One question was on the lips of every audience member travelling down to Glyndebourne’s season opener: would Dame Ethel Smyth’s The Wreckers show itself to be a neglected masterpiece, unjustly shunned due to circumstances of war and the sex of its composer, or would it be, not to mince words, not very good, deserving of its obscurity?

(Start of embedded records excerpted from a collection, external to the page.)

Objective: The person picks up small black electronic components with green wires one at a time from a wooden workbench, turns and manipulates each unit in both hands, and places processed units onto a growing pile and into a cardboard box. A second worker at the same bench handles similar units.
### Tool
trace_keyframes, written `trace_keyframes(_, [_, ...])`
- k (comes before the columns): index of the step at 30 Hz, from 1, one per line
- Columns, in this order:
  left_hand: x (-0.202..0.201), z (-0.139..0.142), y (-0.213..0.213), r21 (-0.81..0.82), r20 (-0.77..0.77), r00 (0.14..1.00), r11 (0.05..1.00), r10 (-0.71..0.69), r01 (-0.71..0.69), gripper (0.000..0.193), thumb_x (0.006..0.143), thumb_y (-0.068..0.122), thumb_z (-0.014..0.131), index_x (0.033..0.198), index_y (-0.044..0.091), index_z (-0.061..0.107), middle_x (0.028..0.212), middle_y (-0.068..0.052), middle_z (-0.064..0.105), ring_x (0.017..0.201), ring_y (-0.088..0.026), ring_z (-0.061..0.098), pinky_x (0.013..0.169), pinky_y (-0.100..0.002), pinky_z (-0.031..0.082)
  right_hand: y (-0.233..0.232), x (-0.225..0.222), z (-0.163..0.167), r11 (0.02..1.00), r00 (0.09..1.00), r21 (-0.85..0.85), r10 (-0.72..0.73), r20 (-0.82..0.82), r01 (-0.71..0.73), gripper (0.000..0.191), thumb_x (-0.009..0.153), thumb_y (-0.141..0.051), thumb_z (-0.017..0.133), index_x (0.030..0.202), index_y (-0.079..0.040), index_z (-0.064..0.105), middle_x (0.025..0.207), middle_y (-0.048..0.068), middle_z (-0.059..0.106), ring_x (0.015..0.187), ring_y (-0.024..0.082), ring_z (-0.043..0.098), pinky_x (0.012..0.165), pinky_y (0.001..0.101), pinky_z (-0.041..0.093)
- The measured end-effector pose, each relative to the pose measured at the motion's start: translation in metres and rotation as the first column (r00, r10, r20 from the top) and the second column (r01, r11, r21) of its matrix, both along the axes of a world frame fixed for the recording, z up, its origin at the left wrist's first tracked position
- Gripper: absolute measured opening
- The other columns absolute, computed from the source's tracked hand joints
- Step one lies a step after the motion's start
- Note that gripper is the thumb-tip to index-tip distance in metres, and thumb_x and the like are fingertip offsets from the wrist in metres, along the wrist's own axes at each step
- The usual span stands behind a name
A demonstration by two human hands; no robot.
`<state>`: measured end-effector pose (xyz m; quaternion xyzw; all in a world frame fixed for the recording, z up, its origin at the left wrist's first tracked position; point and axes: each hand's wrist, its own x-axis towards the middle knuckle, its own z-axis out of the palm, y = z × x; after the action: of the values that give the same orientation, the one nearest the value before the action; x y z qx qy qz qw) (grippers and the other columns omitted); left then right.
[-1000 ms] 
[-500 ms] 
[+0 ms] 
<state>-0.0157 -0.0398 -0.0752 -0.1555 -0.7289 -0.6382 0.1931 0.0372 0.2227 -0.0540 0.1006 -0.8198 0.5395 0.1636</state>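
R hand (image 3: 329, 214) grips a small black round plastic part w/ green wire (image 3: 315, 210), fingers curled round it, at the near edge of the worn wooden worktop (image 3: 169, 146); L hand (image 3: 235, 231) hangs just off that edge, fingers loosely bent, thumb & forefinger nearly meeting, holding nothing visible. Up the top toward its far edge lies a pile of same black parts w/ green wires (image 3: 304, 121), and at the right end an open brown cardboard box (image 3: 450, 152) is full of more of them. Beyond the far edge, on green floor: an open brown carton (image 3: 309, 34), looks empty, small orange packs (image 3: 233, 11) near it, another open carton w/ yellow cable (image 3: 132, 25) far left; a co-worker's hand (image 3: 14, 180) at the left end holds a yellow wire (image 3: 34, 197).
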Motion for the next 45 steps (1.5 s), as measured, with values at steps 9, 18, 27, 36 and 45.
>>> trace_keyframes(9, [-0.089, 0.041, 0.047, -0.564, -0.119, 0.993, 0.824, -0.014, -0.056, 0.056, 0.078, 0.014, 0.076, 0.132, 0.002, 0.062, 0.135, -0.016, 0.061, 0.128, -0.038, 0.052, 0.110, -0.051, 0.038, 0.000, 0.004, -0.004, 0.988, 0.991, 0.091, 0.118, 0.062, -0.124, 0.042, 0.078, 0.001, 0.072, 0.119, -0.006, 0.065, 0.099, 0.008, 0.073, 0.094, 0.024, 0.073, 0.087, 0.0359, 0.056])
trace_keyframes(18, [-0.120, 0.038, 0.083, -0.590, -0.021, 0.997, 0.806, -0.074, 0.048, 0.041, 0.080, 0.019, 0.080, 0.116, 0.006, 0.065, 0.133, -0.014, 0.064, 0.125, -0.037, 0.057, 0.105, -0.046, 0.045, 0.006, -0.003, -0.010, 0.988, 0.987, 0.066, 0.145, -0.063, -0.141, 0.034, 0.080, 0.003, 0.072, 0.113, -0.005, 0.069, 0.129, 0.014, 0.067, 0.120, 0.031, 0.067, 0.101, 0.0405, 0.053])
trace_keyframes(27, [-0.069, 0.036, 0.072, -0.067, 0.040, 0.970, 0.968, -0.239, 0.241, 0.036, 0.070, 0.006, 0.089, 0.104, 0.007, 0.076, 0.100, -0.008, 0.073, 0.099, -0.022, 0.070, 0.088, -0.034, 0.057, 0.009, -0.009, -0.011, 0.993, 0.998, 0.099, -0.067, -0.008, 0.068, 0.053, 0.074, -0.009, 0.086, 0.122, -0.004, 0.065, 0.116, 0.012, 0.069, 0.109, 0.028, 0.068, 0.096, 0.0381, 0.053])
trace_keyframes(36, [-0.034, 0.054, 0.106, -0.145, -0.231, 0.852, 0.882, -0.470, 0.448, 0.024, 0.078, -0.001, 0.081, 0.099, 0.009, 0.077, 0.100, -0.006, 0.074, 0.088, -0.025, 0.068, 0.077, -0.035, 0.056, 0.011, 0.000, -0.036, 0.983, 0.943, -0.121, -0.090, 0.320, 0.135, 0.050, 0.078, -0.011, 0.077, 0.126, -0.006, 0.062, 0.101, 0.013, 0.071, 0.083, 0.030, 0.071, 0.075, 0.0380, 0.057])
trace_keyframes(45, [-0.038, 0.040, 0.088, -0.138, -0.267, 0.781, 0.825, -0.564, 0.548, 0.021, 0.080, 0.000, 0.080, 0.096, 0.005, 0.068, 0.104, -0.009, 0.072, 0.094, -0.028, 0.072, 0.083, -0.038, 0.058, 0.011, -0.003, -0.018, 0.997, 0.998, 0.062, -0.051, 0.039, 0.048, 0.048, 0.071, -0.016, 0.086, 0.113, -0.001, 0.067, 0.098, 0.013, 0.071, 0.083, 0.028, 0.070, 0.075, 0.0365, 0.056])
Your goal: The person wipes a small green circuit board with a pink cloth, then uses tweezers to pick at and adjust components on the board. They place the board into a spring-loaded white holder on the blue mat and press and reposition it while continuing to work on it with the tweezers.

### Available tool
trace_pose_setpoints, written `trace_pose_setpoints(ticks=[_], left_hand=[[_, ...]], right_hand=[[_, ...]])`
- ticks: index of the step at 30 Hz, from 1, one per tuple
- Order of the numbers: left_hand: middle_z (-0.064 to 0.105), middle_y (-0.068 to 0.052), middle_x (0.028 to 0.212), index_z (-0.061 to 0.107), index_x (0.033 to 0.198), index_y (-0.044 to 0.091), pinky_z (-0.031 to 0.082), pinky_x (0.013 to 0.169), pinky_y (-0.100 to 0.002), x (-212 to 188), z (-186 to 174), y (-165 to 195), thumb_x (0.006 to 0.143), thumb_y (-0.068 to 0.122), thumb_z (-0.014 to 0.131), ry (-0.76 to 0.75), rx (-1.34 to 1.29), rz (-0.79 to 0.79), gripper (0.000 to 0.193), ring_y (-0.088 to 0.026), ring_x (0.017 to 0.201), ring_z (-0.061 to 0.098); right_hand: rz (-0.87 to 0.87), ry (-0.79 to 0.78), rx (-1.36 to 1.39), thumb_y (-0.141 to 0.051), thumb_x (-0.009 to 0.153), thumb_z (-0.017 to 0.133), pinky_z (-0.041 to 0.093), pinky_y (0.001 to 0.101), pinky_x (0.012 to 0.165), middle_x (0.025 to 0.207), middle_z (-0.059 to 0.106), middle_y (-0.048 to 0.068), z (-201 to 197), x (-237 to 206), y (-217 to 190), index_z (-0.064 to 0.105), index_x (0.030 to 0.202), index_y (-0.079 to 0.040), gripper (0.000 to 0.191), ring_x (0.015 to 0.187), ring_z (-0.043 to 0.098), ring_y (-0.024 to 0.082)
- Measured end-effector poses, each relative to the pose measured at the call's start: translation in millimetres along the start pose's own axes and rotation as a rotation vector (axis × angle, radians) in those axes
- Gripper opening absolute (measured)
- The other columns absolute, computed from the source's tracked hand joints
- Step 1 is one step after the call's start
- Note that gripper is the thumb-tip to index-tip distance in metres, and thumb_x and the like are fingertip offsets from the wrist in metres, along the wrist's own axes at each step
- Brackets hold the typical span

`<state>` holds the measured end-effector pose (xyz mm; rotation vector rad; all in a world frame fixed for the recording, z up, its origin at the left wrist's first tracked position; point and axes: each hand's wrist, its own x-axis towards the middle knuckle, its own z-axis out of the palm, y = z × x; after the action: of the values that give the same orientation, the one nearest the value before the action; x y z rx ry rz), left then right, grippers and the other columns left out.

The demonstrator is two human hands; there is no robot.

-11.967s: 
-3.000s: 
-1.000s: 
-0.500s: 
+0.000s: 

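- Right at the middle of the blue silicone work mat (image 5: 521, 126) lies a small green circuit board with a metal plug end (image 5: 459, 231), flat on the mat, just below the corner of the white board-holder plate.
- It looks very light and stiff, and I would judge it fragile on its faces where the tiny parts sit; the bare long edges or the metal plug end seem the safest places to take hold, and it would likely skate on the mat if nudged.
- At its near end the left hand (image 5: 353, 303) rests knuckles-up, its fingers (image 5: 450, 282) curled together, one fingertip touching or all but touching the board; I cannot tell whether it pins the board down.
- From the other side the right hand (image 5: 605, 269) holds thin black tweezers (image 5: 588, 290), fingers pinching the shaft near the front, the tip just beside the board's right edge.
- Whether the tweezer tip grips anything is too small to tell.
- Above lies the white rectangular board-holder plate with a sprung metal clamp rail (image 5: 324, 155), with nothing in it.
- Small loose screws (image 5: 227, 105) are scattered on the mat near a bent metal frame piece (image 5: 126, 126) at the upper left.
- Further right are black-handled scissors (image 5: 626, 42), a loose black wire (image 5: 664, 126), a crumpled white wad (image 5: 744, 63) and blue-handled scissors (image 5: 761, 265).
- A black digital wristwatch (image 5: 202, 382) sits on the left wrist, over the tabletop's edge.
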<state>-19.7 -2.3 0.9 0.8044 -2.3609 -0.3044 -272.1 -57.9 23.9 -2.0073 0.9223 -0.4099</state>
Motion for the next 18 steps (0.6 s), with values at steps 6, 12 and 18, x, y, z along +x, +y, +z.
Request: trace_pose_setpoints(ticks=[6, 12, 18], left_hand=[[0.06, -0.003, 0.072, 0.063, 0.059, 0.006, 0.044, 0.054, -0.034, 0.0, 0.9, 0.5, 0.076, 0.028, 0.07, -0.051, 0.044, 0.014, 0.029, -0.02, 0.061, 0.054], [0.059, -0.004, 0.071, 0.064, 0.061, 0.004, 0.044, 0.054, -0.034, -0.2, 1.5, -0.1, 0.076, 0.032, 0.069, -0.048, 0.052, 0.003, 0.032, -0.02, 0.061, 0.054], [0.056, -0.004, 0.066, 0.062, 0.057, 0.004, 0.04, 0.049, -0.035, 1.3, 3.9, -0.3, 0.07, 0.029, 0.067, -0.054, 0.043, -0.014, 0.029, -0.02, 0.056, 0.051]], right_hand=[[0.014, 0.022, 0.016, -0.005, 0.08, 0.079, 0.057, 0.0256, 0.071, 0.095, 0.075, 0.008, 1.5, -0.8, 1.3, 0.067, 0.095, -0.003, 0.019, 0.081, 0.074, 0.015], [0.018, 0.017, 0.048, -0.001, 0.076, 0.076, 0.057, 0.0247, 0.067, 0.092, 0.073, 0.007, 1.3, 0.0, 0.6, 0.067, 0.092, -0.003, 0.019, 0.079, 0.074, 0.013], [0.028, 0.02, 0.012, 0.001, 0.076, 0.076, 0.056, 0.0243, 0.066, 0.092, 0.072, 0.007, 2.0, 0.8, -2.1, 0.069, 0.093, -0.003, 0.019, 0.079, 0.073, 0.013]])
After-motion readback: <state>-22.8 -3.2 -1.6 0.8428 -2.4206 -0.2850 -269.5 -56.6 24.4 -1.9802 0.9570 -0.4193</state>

From the outset, the opera shows itself to have plenty of dramatic punch. The Wreckers prefigures Peter Grimes, a tale of the power of the sea and the power of the mob in an unnamed coastal village. But Smyth’s Cornish village is a darker place than Britten’s Borough: the villagers make their living not from fish but from scavenging the wrecks of ships that they lure onto the rocks by turning off the lighthouse beacon. What distinguishes The Wreckers is the inversion of morality: for the village leaders (the pastor Pasko, the innkeeper Tallan and the lighthouse keeper Laurent), the wrecked ships are the bounty sent to them by god. Pasko’s wife Thurza is seen a foreign interloper: when she and her lover Marc set fires on the cliffs to warn the ships, they are committing high treason, denying the villagers their legitimate livelihood. The parallel with Smyth’s suffragette movement could hardly be more stark; nor could the relevance to the politics of today with its all-too-frequent glorification of The Big Lie.
Into the moral dislocation is thrown a web of sexual desires: Pasko loves (or at least desires) Thurza who loves and is loved by Marc; Tallan’s son Jacquet loves Laurent’s daughter Avis who loves Marc. These desires motivate the plot as much as anything else as it wends its way towards a Wagnerian Liebestod-style finale in which Thurza and Marc are condemned to death in the waves but united in sublime love.
There was some strong singing. The Glyndebourne Chorus produced a huge sound, quite terrifying as the mob; the standout solo performance came from Rodrigo Porras Garulo as Marc, an attractive dramatic tenor whose voice easily persuaded us of that Thurza and Avis might love him. Lauren Fagan’s Avis was also strongly sung and powerfully acted. Her character is not a pleasant one and if there was a certain level of acidity in Fagan’s tone, it was very much in keeping with the viciousness of the character she portrays. The two basses, James Rutherford as Laurent and Jeffrey Lloyd-Roberts as Tallan, projected authority. But all of the singing was marred by very poor intelligibility. Without the surtitles, hardly a word of the French could be understood.